NeuCoSVC-2 / REAPER /README.md
kevinwang676's picture
Upload folder using huggingface_hub
9f5b176 verified

A newer version of the Gradio SDK is available: 5.9.1

Upgrade

REAPER: Robust Epoch And Pitch EstimatoR

This is a speech processing system. The reaper program uses the EpochTracker class to simultaneously estimate the location of voiced-speech "epochs" or glottal closure instants (GCI), voicing state (voiced or unvoiced) and fundamental frequency (F0 or "pitch"). We define the local (instantaneous) F0 as the inverse of the time between successive GCI.

This code was developed by David Talkin at Google. This is not an official Google product (experimental or otherwise), it is just code that happens to be owned by Google.

Downloading and Building reaper

cd convenient_place_for_repository
git clone https://github.com/google/REAPER.git
cd REAPER
mkdir build   # In the REAPER top-level directory
cd build
cmake ..
make

reaper will now be in convenient_place_for_repository/REAPER/build/reaper

You may want to add that path to your PATH environment variable or move reaper to your favorite bin repository.

Example:

To compute F0 (pitch) and pitchmark (GCI) tracks and write them out as ASCII files:

reaper -i /tmp/bla.wav -f /tmp/bla.f0 -p /tmp/bla.pm -a

Input Signals:

As written, the input stage expects 16-bit, signed integer samples.
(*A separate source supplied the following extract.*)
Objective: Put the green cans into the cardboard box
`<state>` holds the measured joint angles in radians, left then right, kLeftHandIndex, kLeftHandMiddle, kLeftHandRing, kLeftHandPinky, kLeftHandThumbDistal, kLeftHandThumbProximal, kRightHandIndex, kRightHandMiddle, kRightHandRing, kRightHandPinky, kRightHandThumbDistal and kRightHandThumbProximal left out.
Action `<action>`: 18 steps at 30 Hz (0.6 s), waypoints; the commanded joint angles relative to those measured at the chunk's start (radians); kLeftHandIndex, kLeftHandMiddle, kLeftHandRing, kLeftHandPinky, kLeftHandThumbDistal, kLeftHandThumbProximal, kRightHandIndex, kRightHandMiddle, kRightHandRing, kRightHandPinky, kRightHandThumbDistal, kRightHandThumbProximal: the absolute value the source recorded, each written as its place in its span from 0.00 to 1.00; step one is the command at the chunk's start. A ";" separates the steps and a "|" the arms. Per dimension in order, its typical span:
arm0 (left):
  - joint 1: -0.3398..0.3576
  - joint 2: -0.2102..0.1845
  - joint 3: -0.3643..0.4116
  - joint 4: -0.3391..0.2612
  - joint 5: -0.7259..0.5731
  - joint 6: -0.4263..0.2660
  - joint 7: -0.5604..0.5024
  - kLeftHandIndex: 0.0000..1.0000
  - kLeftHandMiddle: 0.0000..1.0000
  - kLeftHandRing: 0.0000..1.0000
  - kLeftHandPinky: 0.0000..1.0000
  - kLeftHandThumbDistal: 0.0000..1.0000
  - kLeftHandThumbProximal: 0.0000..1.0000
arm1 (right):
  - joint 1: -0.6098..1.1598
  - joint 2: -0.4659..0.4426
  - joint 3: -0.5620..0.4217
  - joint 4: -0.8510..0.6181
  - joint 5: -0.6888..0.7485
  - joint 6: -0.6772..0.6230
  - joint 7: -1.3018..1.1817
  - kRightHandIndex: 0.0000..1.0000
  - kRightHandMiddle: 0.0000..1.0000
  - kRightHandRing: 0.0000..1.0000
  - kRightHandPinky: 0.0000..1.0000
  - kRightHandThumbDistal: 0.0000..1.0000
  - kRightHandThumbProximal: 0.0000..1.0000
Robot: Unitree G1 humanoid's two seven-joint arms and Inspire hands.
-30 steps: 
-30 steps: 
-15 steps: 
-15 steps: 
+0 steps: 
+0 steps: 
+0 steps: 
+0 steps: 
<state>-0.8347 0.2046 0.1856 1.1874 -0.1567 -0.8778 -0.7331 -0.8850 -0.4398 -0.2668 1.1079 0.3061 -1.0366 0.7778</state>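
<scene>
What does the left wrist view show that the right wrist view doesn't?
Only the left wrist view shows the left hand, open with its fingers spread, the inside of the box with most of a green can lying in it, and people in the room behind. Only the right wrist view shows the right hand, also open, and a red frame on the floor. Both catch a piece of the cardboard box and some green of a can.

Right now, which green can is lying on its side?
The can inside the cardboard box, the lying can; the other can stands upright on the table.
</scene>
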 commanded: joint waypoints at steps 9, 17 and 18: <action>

Any reasonable sample rate may be used, but rates below 16 kHz will introduce increasingly coarse quantization of the results, and higher rates will incur quadratic increase in computational requirements without gaining much in output accuracy.

While REAPER is fairly robust to recording quality, it is designed for use with studio-quality speech signals, such as those recorded for concatenation text-to-speech systems. Phase distortion, such as that introduced by some close-talking microphones or by well-intended recording-studio filtering, including rumble removal, should be avoided, for best results. A rumble filter is provided within REAPER as the recommended (default) high-pass pre-filtering option, and is implemented as a symmetric FIR filter that introduces no phase distortion.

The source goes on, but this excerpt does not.